Blow-Up

9 mars 2010

Il est 7 h, mon portable vient de sonner, je l’éteins… Je m’étire. Pas de sms, la journée commence mal. Et elle se poursuit sur la même lignée, des rendez-vous médicaux, des mauvaises nouvelles et un retour vers la case bureau obligatoire. Ce dossier a rendre à cette montaségua de parisienne au sourire mielleux, avec sa veste à broches digne d’une employée municipale varoise, vous savez le genre belle ringarde, celle avec la mauvaise teinture de cheveux, le bronzage surnaturel et la manucure en pointe beurk. Mais où est l’élégance tout en retenue tant vantée par Garance et toute la clique ? Et puis il y a sa collègue, celle qui m’envoie des mails à 19h, et oui moi je travaille tard, et moi je ne suis pas en vacances perpétuelles comme vous les sudistes, celle qui avait dépassé la date de consommation à 20 ans avec son chemisier blanc chichi pompon qui n’a évidemment ni enfants ni mec mais un super grand bureau et une bouche de vieille.  Oui aujourd’hui, je suis de mauvaise, j’aurais préféré rester au lit avec Lui.

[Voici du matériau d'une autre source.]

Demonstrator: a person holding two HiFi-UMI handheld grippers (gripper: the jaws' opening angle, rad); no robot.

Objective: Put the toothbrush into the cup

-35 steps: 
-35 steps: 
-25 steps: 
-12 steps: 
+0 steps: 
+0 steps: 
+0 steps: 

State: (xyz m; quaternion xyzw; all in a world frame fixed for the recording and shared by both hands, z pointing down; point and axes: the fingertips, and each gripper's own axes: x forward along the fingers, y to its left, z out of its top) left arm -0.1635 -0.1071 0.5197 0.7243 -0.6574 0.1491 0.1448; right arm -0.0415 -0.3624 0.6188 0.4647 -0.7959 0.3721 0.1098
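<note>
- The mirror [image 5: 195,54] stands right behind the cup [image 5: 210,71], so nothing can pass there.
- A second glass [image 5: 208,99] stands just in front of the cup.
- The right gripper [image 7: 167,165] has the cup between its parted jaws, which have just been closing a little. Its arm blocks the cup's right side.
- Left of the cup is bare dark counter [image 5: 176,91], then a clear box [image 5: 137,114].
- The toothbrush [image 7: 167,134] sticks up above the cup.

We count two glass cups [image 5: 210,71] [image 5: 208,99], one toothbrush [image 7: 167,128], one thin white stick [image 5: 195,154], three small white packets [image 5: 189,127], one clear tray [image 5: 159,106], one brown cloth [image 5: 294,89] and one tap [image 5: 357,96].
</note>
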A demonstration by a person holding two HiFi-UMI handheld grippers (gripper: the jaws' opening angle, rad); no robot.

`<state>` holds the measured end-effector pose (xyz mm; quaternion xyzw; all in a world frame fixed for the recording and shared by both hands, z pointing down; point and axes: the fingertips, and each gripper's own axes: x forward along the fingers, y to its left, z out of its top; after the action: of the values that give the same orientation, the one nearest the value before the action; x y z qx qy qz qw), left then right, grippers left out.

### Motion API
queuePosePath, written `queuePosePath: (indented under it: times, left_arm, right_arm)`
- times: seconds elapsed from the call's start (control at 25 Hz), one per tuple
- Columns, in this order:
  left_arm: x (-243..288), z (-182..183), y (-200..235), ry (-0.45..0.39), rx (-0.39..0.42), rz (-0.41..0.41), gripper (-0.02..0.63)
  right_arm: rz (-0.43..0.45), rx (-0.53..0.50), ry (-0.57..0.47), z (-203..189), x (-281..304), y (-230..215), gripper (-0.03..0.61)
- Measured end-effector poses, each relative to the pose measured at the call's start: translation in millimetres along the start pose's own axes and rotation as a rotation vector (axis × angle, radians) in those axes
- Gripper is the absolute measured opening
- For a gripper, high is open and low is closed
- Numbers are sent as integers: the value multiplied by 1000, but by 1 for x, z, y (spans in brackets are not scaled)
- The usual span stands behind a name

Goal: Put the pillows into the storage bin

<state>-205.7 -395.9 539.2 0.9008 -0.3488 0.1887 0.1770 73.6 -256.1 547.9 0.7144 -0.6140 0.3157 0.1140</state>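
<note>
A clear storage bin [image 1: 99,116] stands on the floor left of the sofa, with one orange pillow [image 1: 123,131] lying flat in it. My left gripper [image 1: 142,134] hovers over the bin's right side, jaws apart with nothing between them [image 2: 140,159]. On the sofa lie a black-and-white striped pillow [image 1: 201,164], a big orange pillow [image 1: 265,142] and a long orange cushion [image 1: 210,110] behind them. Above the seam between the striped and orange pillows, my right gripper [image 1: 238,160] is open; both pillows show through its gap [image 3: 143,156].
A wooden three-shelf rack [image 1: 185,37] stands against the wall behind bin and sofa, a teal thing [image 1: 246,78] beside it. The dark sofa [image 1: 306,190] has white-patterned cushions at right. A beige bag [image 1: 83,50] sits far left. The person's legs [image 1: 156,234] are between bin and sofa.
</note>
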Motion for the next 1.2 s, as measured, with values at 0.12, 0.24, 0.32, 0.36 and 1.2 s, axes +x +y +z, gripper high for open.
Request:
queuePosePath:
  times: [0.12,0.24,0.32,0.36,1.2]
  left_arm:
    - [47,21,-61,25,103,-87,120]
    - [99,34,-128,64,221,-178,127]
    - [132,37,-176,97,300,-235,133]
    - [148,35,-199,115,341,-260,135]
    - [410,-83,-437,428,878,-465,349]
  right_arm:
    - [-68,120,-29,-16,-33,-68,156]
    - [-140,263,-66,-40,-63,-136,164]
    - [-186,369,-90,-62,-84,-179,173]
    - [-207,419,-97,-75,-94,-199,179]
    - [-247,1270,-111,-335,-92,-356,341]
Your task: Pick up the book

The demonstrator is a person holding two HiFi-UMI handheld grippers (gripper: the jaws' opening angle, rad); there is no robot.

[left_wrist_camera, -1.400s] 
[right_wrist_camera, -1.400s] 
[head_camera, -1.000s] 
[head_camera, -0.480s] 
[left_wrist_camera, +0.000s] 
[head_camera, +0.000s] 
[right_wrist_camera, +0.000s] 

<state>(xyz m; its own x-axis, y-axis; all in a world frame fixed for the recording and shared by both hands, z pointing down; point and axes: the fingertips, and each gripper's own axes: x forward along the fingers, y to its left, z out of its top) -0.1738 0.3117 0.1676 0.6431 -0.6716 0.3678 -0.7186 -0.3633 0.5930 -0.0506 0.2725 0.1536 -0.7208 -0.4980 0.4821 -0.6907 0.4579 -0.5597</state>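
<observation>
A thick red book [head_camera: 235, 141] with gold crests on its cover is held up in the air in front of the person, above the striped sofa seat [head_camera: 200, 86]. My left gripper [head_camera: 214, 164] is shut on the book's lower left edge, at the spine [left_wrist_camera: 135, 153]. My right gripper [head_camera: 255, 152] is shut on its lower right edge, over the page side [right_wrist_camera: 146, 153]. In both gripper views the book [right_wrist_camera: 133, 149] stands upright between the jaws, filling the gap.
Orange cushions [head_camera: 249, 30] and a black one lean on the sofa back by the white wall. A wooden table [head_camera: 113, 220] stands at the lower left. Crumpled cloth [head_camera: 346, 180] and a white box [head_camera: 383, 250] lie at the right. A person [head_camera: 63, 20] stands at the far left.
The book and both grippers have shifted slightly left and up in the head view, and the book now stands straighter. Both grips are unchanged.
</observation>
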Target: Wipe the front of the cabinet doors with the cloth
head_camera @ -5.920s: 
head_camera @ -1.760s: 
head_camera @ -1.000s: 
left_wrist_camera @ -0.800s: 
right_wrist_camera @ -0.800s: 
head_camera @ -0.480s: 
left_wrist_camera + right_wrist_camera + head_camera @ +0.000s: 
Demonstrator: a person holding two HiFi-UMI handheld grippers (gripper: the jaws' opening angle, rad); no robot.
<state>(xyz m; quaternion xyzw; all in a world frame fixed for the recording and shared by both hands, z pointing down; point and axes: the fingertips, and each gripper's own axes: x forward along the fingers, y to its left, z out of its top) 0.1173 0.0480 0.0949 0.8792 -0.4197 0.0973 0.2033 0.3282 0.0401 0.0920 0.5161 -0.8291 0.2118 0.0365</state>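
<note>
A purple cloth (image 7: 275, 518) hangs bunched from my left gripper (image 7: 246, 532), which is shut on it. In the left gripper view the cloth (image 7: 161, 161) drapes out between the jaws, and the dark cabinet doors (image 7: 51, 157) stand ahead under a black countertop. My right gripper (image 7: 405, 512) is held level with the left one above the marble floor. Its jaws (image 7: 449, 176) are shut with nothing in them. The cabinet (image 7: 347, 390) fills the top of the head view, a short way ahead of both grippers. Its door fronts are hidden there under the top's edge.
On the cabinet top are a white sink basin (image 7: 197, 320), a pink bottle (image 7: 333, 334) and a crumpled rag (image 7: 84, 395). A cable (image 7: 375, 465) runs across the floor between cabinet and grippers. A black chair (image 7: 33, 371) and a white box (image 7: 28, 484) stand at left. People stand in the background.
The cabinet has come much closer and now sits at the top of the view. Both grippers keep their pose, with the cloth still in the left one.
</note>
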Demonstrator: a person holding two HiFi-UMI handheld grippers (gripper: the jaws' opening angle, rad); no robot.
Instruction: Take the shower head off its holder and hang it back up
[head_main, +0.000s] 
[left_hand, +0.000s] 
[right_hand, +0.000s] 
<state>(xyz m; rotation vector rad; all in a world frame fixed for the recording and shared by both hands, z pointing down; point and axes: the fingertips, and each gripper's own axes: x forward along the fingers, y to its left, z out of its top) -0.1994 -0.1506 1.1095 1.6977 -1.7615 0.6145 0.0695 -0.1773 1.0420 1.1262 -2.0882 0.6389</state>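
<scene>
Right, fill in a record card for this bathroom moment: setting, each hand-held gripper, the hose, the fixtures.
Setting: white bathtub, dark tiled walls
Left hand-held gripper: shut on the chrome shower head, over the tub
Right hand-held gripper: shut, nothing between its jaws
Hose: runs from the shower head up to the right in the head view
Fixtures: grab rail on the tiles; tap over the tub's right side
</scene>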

Lui qui n’était pas content, pour la cerise sur le gâteau de cette journée à jeter.  J’en parle souvent de Lui, je l’implique ici, je crois qu’il n’aimerait pas ce que je dis, ce que je raconte de notre intimité, de notre vie de famille, ce qu’il me fait de  bien ou pas, comment il enfonce sa queue dans ma bouche, et puis quand je le critique, que je me moque de lui. Souvent il m’énerve, et pourtant tous les jours je me dis qu’il est indispensable à mon équilibre, que sans lui je serais sous Prozac au mieux, qu’il m’aide à sortir la tête de l’eau tout en s’amusant à me néguer. J’expose ma vie, je décortique mes pensées, mes envies d’ailleurs, mes complexes, mes doutes, mes frustrations, mes joies, mes colères… Où se place la limite entre la réalité et la fiction ? Aujourd’hui, j’ai cassé ma sucrière et je me suis mise à pleurer. Je n’ai pas arrêté de courir toute la journée, j’ai grondé mes enfants et je me suis aperçue qu’ils n’avaient rien fait de mal. Ce jeune con de contrôleur de gestion a refusé mon projet de budget, j’avais juste envie de le tuer. Mon patron m’a taclé devant ses sous-fifres, il m’énerve, il m’énerve quand il fait son vieux beau.

Hier, j’écoutais des femmes dire que tout va bien dans le monde du travail avec les hommes et que patati et patata, j’ai eu  l’impression que nous ne vivons pas sur la même planète. Et en plus, je n’ai même pas à me plaindre, j’ai plutôt une vie rêvée par rapport à d’autres : les divorcées, les pauvres, les vieilles filles, les moches et les mal baisées. 

Aujourd’hui, j’ai écrasé le chat de ma voisine, ça ne m’a rien fait.

Ce soir, après la douche, j’ai eu la super idée de me placer toute nue, dos au miroir et de scruter ce que je ne vois jamais avec une autre glace. Je me suis vue monstrueuse. J’ai besoin d’une bonne fessée.